### Exercise
Go to the line below containing "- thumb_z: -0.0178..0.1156" and print exactly from there through the line containing "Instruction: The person", both included. Print nothing else.

### Data shown
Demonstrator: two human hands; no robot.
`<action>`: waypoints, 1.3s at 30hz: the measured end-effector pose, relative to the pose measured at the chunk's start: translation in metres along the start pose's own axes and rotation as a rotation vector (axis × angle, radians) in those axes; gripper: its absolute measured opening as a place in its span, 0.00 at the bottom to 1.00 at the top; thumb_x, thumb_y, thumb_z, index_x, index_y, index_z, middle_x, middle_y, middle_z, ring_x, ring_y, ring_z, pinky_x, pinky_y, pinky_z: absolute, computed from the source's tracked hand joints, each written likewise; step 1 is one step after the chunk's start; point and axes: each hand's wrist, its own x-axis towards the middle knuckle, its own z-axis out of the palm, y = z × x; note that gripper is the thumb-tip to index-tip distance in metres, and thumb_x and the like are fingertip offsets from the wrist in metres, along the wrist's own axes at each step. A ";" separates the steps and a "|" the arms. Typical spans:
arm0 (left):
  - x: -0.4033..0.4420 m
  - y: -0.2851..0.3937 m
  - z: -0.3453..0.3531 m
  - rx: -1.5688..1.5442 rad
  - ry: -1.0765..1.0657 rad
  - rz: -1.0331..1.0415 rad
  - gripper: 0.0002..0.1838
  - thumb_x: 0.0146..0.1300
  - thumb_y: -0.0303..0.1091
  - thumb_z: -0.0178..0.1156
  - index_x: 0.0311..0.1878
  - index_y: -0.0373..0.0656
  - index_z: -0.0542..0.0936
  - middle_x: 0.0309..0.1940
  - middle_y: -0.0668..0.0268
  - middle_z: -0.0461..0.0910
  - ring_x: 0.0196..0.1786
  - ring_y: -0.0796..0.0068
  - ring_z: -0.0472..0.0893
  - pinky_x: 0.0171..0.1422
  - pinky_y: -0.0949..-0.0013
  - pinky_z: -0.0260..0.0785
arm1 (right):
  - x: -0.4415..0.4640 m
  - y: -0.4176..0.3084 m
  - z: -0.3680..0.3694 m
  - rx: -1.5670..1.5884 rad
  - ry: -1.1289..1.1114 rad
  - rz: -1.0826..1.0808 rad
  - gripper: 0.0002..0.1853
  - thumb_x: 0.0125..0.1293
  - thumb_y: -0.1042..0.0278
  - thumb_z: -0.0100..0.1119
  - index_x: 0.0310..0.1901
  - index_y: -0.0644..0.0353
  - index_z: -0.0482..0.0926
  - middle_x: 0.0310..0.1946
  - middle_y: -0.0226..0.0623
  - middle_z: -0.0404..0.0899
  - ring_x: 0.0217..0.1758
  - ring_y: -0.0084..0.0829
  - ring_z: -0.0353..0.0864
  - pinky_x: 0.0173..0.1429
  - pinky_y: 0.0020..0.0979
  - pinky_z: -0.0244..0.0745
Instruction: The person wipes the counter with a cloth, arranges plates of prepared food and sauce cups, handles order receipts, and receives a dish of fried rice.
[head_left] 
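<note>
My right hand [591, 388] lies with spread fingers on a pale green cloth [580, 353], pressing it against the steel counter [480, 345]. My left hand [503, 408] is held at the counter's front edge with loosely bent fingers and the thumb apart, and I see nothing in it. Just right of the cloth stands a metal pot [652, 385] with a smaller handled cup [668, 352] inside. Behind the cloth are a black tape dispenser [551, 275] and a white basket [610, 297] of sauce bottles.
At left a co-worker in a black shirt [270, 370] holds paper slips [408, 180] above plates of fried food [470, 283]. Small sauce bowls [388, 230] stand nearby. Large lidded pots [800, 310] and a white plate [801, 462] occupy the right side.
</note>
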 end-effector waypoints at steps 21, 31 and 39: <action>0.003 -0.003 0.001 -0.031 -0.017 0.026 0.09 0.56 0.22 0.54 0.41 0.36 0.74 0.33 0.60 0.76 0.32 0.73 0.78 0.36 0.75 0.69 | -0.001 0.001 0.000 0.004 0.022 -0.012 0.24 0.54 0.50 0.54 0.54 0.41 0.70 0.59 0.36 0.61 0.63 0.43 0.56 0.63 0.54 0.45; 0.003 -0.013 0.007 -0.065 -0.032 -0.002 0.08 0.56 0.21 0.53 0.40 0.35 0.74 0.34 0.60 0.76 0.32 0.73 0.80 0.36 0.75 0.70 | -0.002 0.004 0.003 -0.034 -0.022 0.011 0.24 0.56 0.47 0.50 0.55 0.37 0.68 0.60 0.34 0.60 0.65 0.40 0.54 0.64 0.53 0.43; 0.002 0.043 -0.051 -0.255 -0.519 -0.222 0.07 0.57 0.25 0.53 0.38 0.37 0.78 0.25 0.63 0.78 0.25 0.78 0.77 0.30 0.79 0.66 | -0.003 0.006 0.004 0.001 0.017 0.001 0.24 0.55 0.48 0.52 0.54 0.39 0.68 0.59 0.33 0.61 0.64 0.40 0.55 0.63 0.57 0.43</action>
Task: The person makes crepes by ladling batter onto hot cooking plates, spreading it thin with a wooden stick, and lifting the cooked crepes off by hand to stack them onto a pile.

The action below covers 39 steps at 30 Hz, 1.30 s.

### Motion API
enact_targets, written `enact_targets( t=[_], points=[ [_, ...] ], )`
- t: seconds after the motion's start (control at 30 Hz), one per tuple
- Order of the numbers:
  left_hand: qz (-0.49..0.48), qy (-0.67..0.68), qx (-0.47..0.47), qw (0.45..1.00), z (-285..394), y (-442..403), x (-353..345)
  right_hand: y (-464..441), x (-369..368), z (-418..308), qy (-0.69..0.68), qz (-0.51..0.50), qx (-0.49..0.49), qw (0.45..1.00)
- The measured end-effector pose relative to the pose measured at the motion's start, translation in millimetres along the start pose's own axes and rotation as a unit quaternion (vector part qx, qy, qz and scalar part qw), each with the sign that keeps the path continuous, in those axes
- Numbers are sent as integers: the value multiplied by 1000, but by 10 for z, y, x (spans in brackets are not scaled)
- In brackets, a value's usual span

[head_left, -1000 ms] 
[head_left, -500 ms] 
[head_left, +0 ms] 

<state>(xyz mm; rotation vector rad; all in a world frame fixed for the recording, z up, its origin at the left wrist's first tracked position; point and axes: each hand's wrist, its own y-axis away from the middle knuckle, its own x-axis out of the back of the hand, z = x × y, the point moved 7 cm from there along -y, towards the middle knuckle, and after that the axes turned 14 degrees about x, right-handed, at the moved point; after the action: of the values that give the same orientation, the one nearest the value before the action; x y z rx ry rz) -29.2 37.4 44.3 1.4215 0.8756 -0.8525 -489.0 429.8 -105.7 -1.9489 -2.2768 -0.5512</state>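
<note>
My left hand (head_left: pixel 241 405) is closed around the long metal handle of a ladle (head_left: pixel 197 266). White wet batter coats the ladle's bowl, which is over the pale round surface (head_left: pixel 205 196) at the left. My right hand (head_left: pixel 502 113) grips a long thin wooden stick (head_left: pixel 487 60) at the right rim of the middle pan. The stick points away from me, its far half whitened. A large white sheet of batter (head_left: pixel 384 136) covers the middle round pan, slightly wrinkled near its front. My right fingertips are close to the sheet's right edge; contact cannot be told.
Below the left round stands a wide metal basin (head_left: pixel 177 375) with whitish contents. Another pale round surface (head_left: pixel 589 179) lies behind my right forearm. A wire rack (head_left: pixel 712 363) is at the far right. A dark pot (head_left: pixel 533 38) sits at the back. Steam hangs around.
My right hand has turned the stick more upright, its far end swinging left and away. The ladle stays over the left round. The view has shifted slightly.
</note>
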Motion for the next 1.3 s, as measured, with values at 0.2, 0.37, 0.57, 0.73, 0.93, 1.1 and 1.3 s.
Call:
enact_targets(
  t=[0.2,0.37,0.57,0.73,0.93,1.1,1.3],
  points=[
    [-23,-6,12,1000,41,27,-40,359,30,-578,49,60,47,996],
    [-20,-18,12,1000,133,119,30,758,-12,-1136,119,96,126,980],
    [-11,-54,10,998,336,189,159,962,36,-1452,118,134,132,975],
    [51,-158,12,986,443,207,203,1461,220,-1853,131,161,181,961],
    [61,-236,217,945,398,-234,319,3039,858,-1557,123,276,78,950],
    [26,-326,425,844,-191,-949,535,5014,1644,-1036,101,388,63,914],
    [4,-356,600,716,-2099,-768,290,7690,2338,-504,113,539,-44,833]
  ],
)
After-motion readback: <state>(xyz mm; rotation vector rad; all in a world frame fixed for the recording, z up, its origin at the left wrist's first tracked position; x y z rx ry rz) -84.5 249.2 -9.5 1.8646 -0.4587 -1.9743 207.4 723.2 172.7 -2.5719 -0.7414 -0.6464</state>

### Output
  - thumb_z: -0.0178..0.1156
  - index_x: 0.0311..0.1878
  - index_y: -0.0373..0.0656
  - index_z: -0.0542..0.0936
  - middle_x: 0.0309..0.1940
  - middle_y: -0.0668..0.0268
  - middle_z: -0.0461..0.0910
  - ring_x: 0.0196..0.1786
  - ring_y: -0.0796..0.0068
  - ring_z: -0.0472..0.0893
  - pinky_x: 0.0171..0.1422
  - pinky_y: -0.0949..-0.0013
  - pinky_z: -0.0260..0.0785
arm1 (right):
  - x: -0.4415..0.4640 m
  - y: -0.4176..0.3084 m
  - z: -0.3680..0.3694 m
  - rx: -1.5670..1.5884 rad
  - ry: -1.1289..1.1114 rad
  - rz: -1.0826..1.0808 rad
  - gripper: 0.0002..0.1853
  - thumb_x: 0.0125..0.1293
  - thumb_y: -0.1042..0.0278
  - thumb_z: -0.0100..0.1119
  - index_x: 0.0310..0.1901
  - index_y: -0.0644..0.0353
  - index_z: -0.0482..0.0926
  - middle_x: 0.0310..0.1946
  - middle_y: -0.0226..0.0623
  - middle_z: -0.0404..0.0899
  - ring_x: 0.0217..0.1758
  - ring_y: -0.0084..0.0829
  - ring_z: -0.0353..0.0864
  - pinky_x: 0.0173..0.1429
  - pinky_y: 0.0020..0.0979
  - pinky_z: -0.0244..0.0745
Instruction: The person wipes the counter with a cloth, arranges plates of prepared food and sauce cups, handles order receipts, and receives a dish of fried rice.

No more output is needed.